- What to produce
Would you write out the lines below exactly, from the one containing "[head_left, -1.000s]" to the very last, but without the pictures?

- Dataset entries
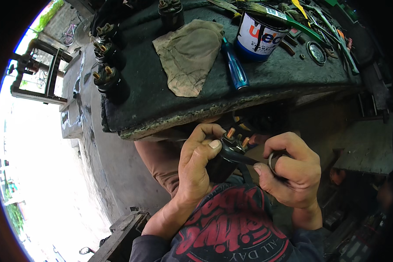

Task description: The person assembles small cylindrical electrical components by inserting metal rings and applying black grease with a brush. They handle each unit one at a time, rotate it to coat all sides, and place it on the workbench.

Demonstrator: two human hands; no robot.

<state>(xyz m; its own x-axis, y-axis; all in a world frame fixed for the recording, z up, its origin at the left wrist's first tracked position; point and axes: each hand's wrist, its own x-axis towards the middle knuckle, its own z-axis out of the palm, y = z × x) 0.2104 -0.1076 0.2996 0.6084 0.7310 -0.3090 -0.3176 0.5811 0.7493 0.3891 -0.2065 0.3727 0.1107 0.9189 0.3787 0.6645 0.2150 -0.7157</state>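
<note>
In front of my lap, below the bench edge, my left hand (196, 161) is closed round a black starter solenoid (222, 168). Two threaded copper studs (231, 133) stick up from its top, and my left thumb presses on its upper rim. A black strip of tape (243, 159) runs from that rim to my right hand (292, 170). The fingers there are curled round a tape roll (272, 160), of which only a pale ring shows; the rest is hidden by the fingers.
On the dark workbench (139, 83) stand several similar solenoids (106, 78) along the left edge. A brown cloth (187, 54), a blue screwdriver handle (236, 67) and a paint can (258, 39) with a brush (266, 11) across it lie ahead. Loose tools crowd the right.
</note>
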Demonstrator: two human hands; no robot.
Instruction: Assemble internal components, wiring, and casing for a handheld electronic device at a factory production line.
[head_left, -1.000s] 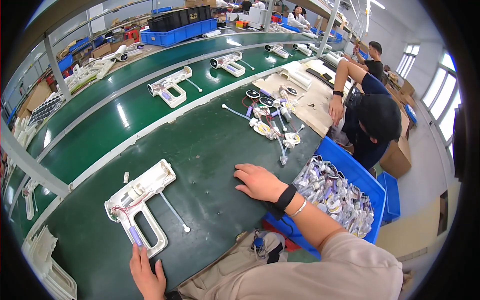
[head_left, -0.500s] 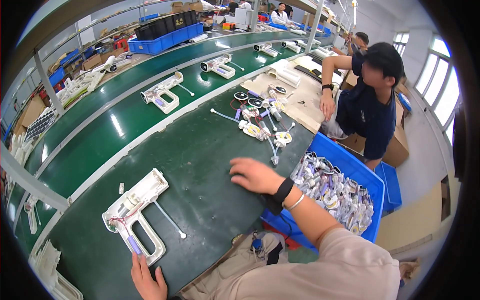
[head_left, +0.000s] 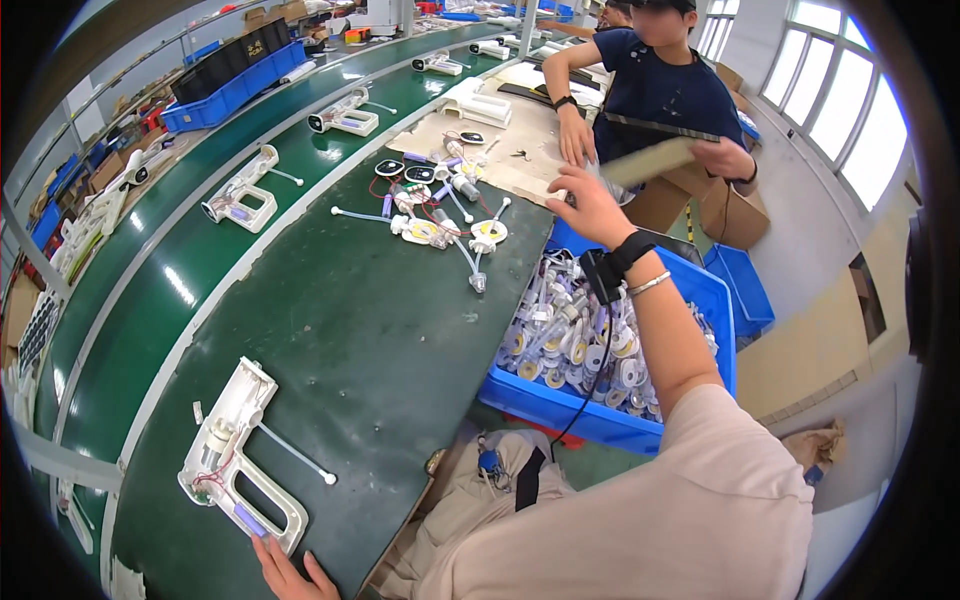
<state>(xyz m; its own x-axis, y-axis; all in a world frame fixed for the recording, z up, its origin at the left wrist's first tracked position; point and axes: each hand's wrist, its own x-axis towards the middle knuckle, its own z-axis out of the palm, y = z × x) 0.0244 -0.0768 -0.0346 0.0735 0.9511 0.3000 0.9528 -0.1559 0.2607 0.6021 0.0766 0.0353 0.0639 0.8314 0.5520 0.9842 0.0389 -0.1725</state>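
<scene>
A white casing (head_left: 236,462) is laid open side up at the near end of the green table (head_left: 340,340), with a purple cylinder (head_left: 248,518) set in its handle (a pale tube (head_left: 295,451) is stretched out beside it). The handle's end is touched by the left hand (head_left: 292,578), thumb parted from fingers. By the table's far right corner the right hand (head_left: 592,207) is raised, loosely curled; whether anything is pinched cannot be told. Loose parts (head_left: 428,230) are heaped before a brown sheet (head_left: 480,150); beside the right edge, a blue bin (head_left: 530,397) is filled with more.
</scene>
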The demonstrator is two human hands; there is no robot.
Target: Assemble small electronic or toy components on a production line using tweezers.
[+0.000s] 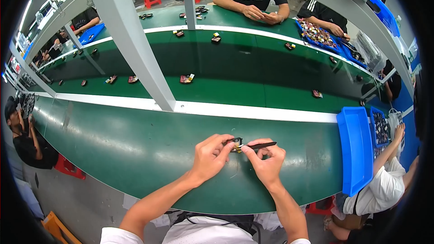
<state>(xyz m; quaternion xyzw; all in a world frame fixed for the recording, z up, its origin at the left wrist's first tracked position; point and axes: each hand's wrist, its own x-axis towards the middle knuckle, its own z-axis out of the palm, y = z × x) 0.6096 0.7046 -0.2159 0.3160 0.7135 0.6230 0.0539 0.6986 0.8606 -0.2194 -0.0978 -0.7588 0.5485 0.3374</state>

- Your solution
[head_left, -1.000s] 
[head_left, -0.500s] 
[head_left, +0.000s] 
<state>(xyz m; its own x-axis, y-axis; all in a world frame fixed for the recording, z up, its origin at the left wrist's first tracked position; point and axes: each hand's wrist, its own x-axis towards the middle knuckle, its own z-axis out of the palm, y = z × x) 0.0244 -0.0768 -0.0346 0.0735 0.9511 0.3000 0.9528 -0.1559 0.2607 0.6021 0.0766 0.0353 0.0639 0.8314 0.5520 0.9842 0.0389 -0.1725</state>
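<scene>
A white casing (head_left: 236,462) is laid open side up at the near end of the green table (head_left: 340,340), with a purple cylinder (head_left: 248,518) set in its handle (a pale tube (head_left: 295,451) is stretched out beside it). The handle's end is touched by the left hand (head_left: 292,578), thumb parted from fingers. By the table's far right corner the right hand (head_left: 592,207) is raised, loosely curled; whether anything is pinched cannot be told. Loose parts (head_left: 428,230) are heaped before a brown sheet (head_left: 480,150); beside the right edge, a blue bin (head_left: 530,397) is filled with more.
</scene>
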The demonstrator is two human hands; there is no robot.
Target: Assemble small electronic or toy components on a production line using tweezers.
[+0.000s] 
<state>(xyz m; quaternion xyzw; all in a world frame fixed for the recording, z up, its origin at the left wrist's first tracked position; point and axes: each hand's wrist, its own x-axis towards the middle knuckle, its own z-axis out of the palm, y = z × x) 0.6096 0.7046 -0.2159 0.3160 0.7135 0.6230 0.0539 0.6986 0.8606 -0.2194 -0.0978 -0.7588 0.5485 0.3374</state>

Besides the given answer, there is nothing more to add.